## Assignment:
Return the full listing unchanged, apart from leaving out its images.

## Information shown:

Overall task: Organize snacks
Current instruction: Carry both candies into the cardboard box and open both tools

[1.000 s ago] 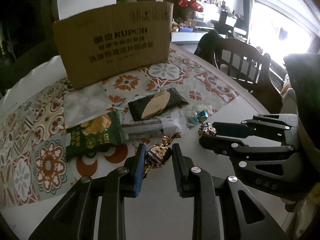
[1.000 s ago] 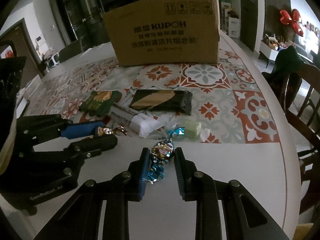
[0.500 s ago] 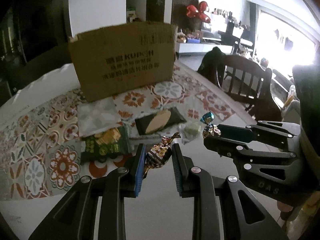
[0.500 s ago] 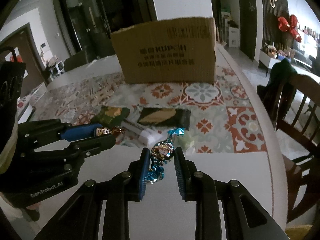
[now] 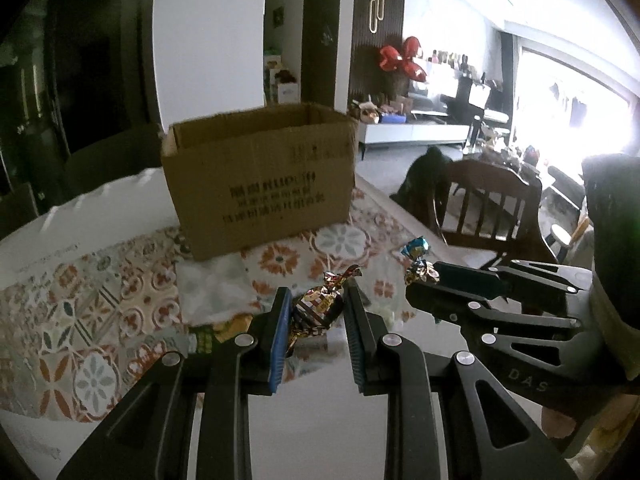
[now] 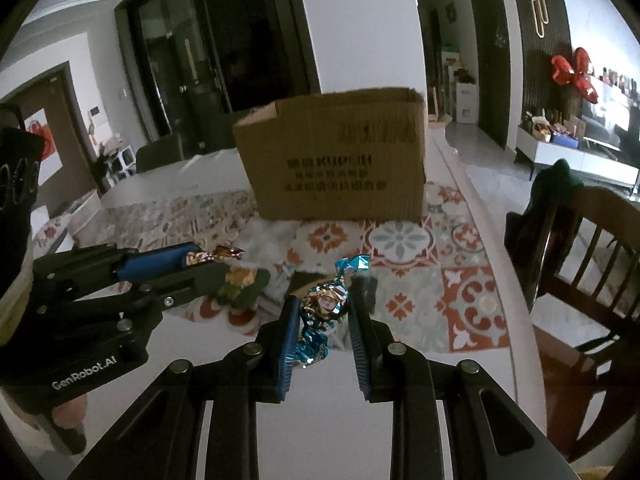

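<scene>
My left tongs [image 5: 316, 316] pinch a gold-wrapped candy [image 5: 317, 305], my right tongs [image 6: 322, 314] a blue-wrapped candy [image 6: 325, 302], both above the white counter [image 6: 328, 432] with its patterned cloth [image 6: 460, 280]; an open cardboard box [image 6: 336, 164] stands beyond, a wooden chair [image 6: 592, 264] alongside.

Dim, motion-blurred fisheye views; a window [image 5: 576, 92] glares white, and the edges bend.

Left gripper [image 5: 316, 312] and right gripper [image 6: 324, 312] side by side, tilted downward, jaws narrow, each clamping a candy.
</scene>
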A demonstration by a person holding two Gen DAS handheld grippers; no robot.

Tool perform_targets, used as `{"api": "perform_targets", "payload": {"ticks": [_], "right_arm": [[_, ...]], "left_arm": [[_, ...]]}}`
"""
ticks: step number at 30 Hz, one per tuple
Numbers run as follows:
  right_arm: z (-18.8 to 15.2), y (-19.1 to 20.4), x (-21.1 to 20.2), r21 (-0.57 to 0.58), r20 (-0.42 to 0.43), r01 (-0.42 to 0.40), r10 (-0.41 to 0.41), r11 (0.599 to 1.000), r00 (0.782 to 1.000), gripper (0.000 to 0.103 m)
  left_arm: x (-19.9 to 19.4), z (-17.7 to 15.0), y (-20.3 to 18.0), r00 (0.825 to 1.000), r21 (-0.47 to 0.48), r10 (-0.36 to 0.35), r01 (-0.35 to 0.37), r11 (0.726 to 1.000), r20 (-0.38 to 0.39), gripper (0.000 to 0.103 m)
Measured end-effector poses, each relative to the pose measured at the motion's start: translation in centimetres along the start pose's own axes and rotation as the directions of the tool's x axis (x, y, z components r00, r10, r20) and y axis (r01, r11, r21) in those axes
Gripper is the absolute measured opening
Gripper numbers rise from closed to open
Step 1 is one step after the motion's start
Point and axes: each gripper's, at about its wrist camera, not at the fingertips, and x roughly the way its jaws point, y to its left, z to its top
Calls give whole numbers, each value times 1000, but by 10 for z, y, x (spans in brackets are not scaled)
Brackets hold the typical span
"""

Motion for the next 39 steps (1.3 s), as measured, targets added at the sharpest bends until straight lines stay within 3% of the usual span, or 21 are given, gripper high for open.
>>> {"api": "perform_targets", "payload": {"ticks": [15,29,39], "right_arm": [[64,-10,-11,-4,133,-3,3,1000,991,26],[128,-21,15,-8,149,-18,19,1000,989,26],[177,-31,46,-46,98,-9,14,999,995,26]], "left_arm": [[-11,69,12,989,-6,67,-67,998,130,27],[14,121,37,986,-43,108,-103,994,124,27],[48,158,56,984,-78,162,-156,985,72,27]]}}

## Response:
Overall task: Organize snacks
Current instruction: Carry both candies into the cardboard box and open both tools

[1.000 s ago] 
[1.000 s ago] 
[0.500 s ago] 
[0.500 s ago] 
[now] 
[now] 

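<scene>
My left tongs [image 5: 316, 316] pinch a gold-wrapped candy [image 5: 317, 305], my right tongs [image 6: 322, 314] a blue-wrapped candy [image 6: 325, 302], both above the white counter [image 6: 328, 432] with its patterned cloth [image 6: 460, 280]; an open cardboard box [image 6: 336, 164] stands beyond, a wooden chair [image 6: 592, 264] alongside.

Dim, motion-blurred fisheye views; a window [image 5: 576, 92] glares white, and the edges bend.

Left gripper [image 5: 316, 312] and right gripper [image 6: 324, 312] side by side, tilted downward, jaws narrow, each clamping a candy.
</scene>
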A demonstration by a person holding two Gen DAS handheld grippers; no robot.

Tool perform_targets, used as `{"api": "perform_targets", "payload": {"ticks": [_], "right_arm": [[_, ...]], "left_arm": [[_, ...]]}}`
"""
ticks: step number at 30 Hz, one per tuple
Numbers run as follows:
  right_arm: z (-18.8 to 15.2), y (-19.1 to 20.4), x (-21.1 to 20.2), r21 (-0.57 to 0.58), r20 (-0.42 to 0.43), r01 (-0.42 to 0.40), r10 (-0.41 to 0.41), r11 (0.599 to 1.000), r00 (0.782 to 1.000), gripper (0.000 to 0.103 m)
  left_arm: x (-19.9 to 19.4), z (-17.7 to 15.0), y (-20.3 to 18.0), r00 (0.825 to 1.000), r21 (-0.47 to 0.48), r10 (-0.36 to 0.35), r01 (-0.35 to 0.37), r11 (0.726 to 1.000), r20 (-0.38 to 0.39), gripper (0.000 to 0.103 m)
Measured end-effector poses, each relative to the pose measured at the motion's start: translation in centimetres along the start pose's own axes and rotation as the directions of the tool's x axis (x, y, z components r00, r10, r20) and y axis (r01, r11, r21) in those axes
Gripper is the absolute measured opening
Gripper numbers rise from closed to open
Step 1 is one step after the motion's start
Point and axes: each gripper's, at about its wrist camera, not at the fingertips, and x roughly the way its jaws point, y to its left, z to its top
Calls give whole numbers, each value times 1000, but by 10 for z, y, x (spans in brackets are not scaled)
Brackets hold the typical span
"""

Motion for the next 39 steps (1.3 s), as measured, targets added at the sharpest bends until straight lines stay within 3% of the usual span, or 21 are given, gripper high for open.
>>> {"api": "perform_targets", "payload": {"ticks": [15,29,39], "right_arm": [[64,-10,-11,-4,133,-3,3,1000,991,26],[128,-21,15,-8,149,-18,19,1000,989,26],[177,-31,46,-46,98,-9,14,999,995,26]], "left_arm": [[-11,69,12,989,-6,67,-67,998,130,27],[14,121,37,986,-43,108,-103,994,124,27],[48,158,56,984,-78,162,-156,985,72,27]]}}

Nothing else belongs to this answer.